There were many reasons why Charles McGill would remember the night he first took Hilde Richter. He could never think of it as the night they first made love, for he would never learn to love her. A resigned tolerance was the closest he would ever manage.
It was New Year's Eve 1923 - his first Hogmanay in Durban’s sub-tropical heat. Charles was missing the cold northern climes of his native Scotland, and a family for which distance had made his heart grow unusually fond. But this only partially explained his being more than a little drunk.
While stopping by to deliver the Richter family’s New Year stollen bread he had been mistaken for an invited guest, anonymous amongst the gentry who were spilling out onto the veranda and lawns in search of cooler air.
A glass of fruit punch was eagerly placed in his hand by the host’s daughter. He swallowed it untasted, hoping to deaden the pain of betrayal that threatened to overwhelm him.
Hovering attentively, Hilde quickly re-filled his glass. Heavy, his sister would have uncharitably described her. Aye, she was fuller and more rounded than the pretty lassies he was used to tumbling in the heather back home. Home, where they’ll all be having a bonnie time and ready to bring in the haggis, not like this stilted lot, prim and proper and all false bonhomie.
Hilde was at his side again, guiding him towards the tables laden with food, giggling and simpering in a tipsy attempt at flirtation.
It was too hot and humid to eat, and he quenched his thirst with another glass of the alcoholic punch. The ice had long ago melted, and the warm drink conversely increased his thirst; and the alcohol his torment. Why had Addy betrayed him?
His thirst demanded water. He expected the kitchen would be filled with bustling servants, kept from their own revelry to serve their master. Aye, just like the many Hogmanays the laird’s wife had kept Charles’ own mother in a sweating kitchen when she should have been home with her family. These rich families were all the same, using you.
He climbed the polished stairs seeking a bathroom and cool running water. Pain and self-pity were turning to bitterness, a bitterness fuelled by alcohol. He splashed cooling water on his face and took a long drink of water.
As he was leaving, Hilde was coming out of her bedroom waving a fan across her flushed cheeks and wearing a coy face that didn’t suit her.
“I thought you’d got lost.” She slipped her arm through his.
She had left the bedroom door ajar. It was Hogmanay. It was what every lad and lass did, given the chance. If he couldn’t have the woman he wanted, he would take what was offered. He led her inside and shouldered the door closed.
The bedroom was oppressively hot, but he did not wait to remove his sweat-dampened shirt before pushing her down on the bed. She was receptive to his kisses, clinging to him, her hands sticky on his neck.
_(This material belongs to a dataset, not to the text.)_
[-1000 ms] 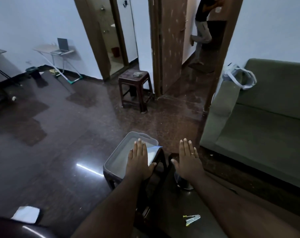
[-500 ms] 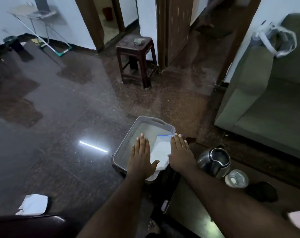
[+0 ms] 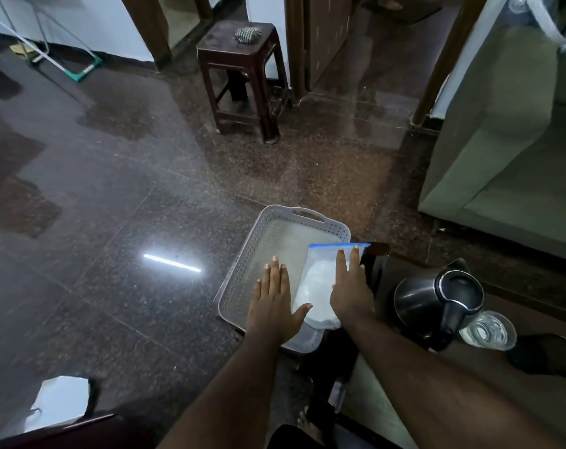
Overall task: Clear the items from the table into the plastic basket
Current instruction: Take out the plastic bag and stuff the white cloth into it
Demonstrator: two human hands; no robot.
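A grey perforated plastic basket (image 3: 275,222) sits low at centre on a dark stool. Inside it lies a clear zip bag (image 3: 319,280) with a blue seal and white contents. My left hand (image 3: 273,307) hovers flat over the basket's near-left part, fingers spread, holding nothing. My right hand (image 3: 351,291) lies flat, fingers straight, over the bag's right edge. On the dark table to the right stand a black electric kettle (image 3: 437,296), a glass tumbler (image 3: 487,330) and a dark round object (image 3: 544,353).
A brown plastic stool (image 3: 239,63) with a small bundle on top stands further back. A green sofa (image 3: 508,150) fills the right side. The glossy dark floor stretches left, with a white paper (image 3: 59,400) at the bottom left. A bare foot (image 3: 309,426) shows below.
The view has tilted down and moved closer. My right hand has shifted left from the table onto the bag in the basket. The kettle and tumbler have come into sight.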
Encouraged, he slipped the flimsy dress from her shoulders, caressing her, stroking her throat.
His hair was wet against his forehead and sweat dripped into his eyes. He angrily blinked it away.
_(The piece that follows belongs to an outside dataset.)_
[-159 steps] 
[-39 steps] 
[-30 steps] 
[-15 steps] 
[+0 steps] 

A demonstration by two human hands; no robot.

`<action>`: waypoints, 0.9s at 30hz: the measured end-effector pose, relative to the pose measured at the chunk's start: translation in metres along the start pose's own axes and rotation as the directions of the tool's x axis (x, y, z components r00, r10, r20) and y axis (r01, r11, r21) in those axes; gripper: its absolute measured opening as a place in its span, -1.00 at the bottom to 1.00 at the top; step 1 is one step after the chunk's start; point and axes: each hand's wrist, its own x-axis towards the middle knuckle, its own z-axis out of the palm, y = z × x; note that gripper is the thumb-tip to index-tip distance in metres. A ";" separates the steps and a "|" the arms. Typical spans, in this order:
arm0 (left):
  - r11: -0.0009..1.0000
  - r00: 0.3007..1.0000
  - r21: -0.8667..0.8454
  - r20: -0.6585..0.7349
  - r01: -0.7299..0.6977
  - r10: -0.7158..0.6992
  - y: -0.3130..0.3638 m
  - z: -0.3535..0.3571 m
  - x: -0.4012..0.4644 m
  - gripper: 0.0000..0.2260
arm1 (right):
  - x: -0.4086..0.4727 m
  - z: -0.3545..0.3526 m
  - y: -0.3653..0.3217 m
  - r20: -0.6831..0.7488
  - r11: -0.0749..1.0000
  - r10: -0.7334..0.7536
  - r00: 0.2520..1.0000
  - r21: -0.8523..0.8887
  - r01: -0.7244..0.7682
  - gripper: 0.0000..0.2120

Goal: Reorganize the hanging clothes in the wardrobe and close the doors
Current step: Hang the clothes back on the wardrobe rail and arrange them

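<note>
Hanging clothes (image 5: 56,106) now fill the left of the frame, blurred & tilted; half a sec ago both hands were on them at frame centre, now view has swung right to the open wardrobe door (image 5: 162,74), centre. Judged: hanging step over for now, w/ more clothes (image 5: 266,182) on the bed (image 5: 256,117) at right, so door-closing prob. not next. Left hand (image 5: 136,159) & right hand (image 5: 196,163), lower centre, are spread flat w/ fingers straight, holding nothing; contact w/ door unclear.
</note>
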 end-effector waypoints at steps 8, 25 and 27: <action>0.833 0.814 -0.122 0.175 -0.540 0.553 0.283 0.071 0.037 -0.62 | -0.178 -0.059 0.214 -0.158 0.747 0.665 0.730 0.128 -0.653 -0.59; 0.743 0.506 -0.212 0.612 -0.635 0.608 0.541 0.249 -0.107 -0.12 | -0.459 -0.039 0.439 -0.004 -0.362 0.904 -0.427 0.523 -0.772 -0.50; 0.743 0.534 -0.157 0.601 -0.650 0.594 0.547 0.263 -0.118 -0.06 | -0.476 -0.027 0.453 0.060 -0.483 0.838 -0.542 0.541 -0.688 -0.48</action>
When his eager hands moved over her breasts she gave a little start of shock, but in his drink-fuelled hunger his fingers dug into her flesh, wanting to force his own hurt and betrayal into her.
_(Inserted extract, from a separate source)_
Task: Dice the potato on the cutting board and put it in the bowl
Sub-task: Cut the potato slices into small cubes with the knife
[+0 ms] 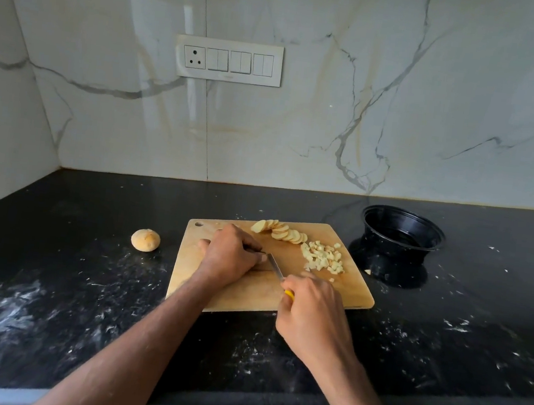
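On cutting board (249, 294), right hand (311, 316) grips knife (276, 266) (yellow-handled) — no legible writing

Both hands crowd the cutting board (249, 294) centre w/ a knife (275, 265) between them. Potato slices (284, 232) at 12 o'clock and diced pile (322, 257) at 2 block the board's far right. Black bowl (402, 231) sits off-board at 2, small gap between. Round potato piece (145, 239) lies on the counter (51, 295) at 9; bare counter around it.
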Available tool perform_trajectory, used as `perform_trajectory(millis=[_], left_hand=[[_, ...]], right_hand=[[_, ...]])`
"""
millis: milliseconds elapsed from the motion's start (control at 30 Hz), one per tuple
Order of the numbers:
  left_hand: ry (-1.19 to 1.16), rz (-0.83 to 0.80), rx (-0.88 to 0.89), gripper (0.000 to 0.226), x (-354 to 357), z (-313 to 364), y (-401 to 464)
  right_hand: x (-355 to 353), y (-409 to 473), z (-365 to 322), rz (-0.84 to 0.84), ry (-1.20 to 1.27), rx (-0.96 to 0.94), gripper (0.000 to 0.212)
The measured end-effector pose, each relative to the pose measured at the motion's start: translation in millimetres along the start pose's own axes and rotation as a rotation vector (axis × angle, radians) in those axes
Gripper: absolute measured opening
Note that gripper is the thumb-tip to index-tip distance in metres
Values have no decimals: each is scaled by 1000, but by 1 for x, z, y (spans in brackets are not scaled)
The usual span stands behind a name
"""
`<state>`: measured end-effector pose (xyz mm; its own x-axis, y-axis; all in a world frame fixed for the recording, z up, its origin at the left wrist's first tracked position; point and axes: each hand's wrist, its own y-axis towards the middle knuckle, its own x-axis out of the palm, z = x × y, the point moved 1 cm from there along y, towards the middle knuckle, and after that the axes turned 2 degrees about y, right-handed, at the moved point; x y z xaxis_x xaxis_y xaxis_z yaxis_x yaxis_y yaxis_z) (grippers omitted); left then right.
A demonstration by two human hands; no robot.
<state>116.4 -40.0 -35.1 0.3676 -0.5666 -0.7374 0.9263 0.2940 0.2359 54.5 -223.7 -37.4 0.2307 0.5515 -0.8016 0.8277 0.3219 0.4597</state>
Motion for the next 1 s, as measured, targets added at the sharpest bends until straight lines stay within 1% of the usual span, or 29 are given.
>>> perform_trajectory(millis=[167,267,367,500,600,833,1000], left_hand=[[-21,11,9,17,1,-2,-1],[-12,16,11,17,0,-3,0],[-11,12,8,16,-1,-2,-1],[-27,29,-1,9,-1,-3,-3],[-58,25,8,9,-1,-3,-3],[4,36,-6,5,1,-3,0],[7,26,-10,3,2,-3,1]], right_hand=[[-13,-8,9,-7,39,39,16],[-17,-5,14,89,115,90,15],[-13,7,9,159,150,85,11],[3,16,2,113,157,75,15],[10,15,2,106,131,68,16],[10,13,0,87,100,49,19],[10,12,-4,64,98,51,21]])
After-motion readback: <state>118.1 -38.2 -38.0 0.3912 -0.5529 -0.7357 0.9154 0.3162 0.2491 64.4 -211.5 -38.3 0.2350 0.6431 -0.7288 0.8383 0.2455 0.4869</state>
He fumbled to unbutton his trousers, and then eased apart her sturdy thighs with a rough insistent knee.
Drunkenly incapable of the patience for crooning words of comfort, gentle strokes of persuasion, or tender coaxing, he entered her. In his confused intoxication her whimper of pain was drowned by the blood roaring in his ears, the physical urgency and the need for release; the need to rid himself of the rage that festered inside him.
When it was over he was dimly aware of the woman beneath him. Then, for the first time, he looked into her face. Her lips were chafed and reddened from his beard. Tears had channelled the powder on her cheeks and smudged the white of her dress. The pins had fallen from her hair and the coils that had covered each ear lay in shiny blonde strands across the pillow. He met her eyes, expecting a fierce glare of hatred, fear or loathing. Instead, there was a look of bemused adoration, and he realised how great a sin he had committed. No woman deserved to be treated so shamefully the first time.
“Oh, God, Hilde. What have I done, lass?”
Filled with remorse, he rolled off her and gently covered her breasts. Soft, smooth and creamy white, they reminded him of the day many years ago when he'd begun work as a fourteen-year-old apprentice in his uncle's bakery back home in Scotland. He could even remember his uncle's words.
"C'mon laddie, take a hold o' that dough. Knead it firmly but gently. There's na need to be scared of it. Think of it as a woman's breast." He'd been embarrassed, but proud to be thought man enough to know about such things.
As her eyes met his, he turned away in shame, wondering despairingly why he had chosen Hilde Richter. Maybe it was her vulnerability, or perhaps merely her availability, or could it have been a subconscious but perverse pleasure in mounting the virgin daughter of one of Durban's richest and most influential men - and a Davenport customer to boot?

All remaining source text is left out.